THE MIND-BENDING CULT CLASSIC ABOUT A HOUSE THAT'S LARGER ON THE INSIDE THAN ON THE OUTSIDE - A masterpiece of horror and an astonishingly immersive, maze-like reading experience that redefines the boundaries of a novel.

''Simultaneously reads like a thriller and like a strange, dreamlike excursion into the subconscious." --Michiko Kakutani, The New York Times

"Thrillingly alive, sublimely creepy, distressingly...

Customer Reviews

8 ratings

More than a book about a house bigger on the inside

The theme of HoL is a dual universe where characters in either universe somehow unknowingly gain access to materials from the other universe. Many of the referenced articles the book says are real are not real (not from our side/dimension) but there are also real writings referenced which are called fake (not findable by those on the other side.) The book deals with meaning and symbols and the method of story telling. It is full of suspense and relevant tangents as a method of delaying the pay offs. Read with an open mind. And keep in mind, just because it doesn't exist here, doesn't mean it is not real. House is always in blue ink, which creates an other worldliness where your mind sees and recognizes the word house is coming before you even read it. It becomes a menace, a shadow, something out of the corner of your eye, a symbol of the unknown and unexplainable.

4 stars

HOUSE OF LEAVES by Mark Z. Danielewski I don’t know what possessed me to choose this 700+ page tome as my first book for 2024, but I do love a challenge… Reading this was a bizarre (mind f*ck) experience. Not only was the text formatting all over the place (literally sideways, diagonal, upside down and backwards) the footnotes were a separate, tangent filled story on their own. Oh, and if you can read music that comes in handy! This isn’t a book you can read quickly, it demands your attention and patience. You will have to work for the story. In some instances you’ll be flipping back to re-read previous sections. In other chapters you’ll want to add margin notes or fill in blanks. Then the last bit there’s a message to decode. Bless the interwebs for providing the answers for my queries! In short, I enjoyed this. It’s not particularly scary or suspenseful, but I appreciate the author’s meticulous effort in creating such a labyrinthine story. Sure, it’s pretentious and gimmicky, but I didn’t mind it. This book might not be for you, but it was for me. Rating: 4/5 ⭐️

Terrifying

I haven't even finished this book yet and I know it's waiting for me, like a beast in the corner.

Immersive & Unique

I really enjoyed the multiple storylines present in this novel. I have never experienced a book like this before and recommend it to others. I did not find this as difficult of a read as people make it out to be. It’s a book that encompasses many themes, emotions, and can mean something different to everyone who reads it.

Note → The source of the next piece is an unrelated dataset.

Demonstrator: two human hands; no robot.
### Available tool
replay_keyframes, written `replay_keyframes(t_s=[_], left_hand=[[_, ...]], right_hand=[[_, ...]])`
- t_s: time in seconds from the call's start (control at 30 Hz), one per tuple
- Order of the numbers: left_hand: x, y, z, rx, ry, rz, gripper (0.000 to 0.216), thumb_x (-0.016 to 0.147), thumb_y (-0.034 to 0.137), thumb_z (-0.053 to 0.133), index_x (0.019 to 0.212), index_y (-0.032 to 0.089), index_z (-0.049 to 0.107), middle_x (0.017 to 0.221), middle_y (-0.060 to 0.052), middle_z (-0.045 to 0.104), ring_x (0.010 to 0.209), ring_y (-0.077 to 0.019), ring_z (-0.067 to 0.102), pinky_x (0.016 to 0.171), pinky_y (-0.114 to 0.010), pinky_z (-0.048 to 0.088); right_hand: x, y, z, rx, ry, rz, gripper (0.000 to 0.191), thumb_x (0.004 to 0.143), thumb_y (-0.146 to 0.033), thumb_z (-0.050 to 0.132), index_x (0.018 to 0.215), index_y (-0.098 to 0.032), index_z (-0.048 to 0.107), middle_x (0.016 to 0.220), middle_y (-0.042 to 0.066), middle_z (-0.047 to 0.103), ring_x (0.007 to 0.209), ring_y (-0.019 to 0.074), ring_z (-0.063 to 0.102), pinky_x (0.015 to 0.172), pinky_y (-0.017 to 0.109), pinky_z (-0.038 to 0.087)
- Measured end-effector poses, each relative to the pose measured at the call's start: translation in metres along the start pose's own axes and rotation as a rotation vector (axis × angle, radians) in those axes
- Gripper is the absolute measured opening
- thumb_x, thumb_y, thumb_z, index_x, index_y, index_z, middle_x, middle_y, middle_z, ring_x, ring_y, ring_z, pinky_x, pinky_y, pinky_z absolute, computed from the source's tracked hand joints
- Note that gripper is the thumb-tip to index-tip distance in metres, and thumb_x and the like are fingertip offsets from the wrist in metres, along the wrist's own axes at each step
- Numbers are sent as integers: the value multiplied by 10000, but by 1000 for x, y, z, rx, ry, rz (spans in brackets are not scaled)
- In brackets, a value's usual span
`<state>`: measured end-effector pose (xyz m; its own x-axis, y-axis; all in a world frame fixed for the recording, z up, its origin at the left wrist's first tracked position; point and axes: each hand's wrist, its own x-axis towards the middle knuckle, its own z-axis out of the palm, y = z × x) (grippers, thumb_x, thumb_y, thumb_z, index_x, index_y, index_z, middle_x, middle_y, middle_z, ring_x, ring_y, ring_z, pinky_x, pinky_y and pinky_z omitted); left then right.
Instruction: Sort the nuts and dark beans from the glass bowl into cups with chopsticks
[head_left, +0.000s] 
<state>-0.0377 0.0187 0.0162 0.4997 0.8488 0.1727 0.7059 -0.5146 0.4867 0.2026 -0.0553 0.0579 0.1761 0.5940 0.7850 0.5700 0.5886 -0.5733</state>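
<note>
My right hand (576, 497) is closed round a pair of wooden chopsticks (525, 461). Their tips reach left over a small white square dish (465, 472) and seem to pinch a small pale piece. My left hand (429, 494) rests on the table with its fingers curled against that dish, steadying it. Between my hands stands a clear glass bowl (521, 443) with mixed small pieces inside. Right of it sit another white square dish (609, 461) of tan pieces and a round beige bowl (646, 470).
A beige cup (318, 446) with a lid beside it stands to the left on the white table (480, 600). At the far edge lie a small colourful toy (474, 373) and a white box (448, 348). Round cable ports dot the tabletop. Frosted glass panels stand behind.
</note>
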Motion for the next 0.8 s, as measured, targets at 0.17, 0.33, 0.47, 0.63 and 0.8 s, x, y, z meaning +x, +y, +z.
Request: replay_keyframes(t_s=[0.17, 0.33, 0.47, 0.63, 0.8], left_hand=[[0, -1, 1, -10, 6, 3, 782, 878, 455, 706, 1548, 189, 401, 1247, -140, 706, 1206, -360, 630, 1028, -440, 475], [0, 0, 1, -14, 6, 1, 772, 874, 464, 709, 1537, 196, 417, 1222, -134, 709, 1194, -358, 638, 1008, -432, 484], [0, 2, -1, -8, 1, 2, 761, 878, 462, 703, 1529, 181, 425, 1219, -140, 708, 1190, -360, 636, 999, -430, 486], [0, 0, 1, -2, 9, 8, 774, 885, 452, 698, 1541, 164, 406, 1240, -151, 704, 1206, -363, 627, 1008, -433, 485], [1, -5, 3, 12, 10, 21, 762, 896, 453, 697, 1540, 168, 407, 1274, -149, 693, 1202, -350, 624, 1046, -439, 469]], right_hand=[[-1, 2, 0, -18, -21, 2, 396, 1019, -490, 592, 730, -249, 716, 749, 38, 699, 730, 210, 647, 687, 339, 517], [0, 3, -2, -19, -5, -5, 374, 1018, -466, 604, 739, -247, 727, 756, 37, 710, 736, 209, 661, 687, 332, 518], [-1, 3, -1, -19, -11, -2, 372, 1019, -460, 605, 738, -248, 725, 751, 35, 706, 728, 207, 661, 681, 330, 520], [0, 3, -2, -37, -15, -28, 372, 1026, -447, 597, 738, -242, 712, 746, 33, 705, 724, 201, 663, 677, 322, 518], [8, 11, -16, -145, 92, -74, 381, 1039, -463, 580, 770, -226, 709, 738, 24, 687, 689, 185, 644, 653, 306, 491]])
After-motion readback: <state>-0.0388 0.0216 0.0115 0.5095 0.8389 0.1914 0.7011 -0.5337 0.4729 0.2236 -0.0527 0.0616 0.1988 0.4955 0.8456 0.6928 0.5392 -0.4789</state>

My absolute favorite book!

Friends, this book is life changing. I've bought it and given it away at least a dozen times. It isn't a novel it is a force of nature. Psychological horror and true life grit... all three protagonists' stories parallel their exquisite descent into madness perfectly. I may even say Lovecraft would be pleased! Ingore folks who said it was confusing and couldn't understand the characters' stories. The obvious typology makes it reeaally easy to tell who is narrating; Times New Roman (Zampanò), Courier (Johnny), Bookman (The Editors), and Dante (Pelafina). Alsooo, super cool that his sister (Poe) made an album (Haunted) about this book then her music is referenced in the book. By the end I wanted the The Navidson Record to be real sooooo bad! Haha

Lost, and these shadows keep on changing...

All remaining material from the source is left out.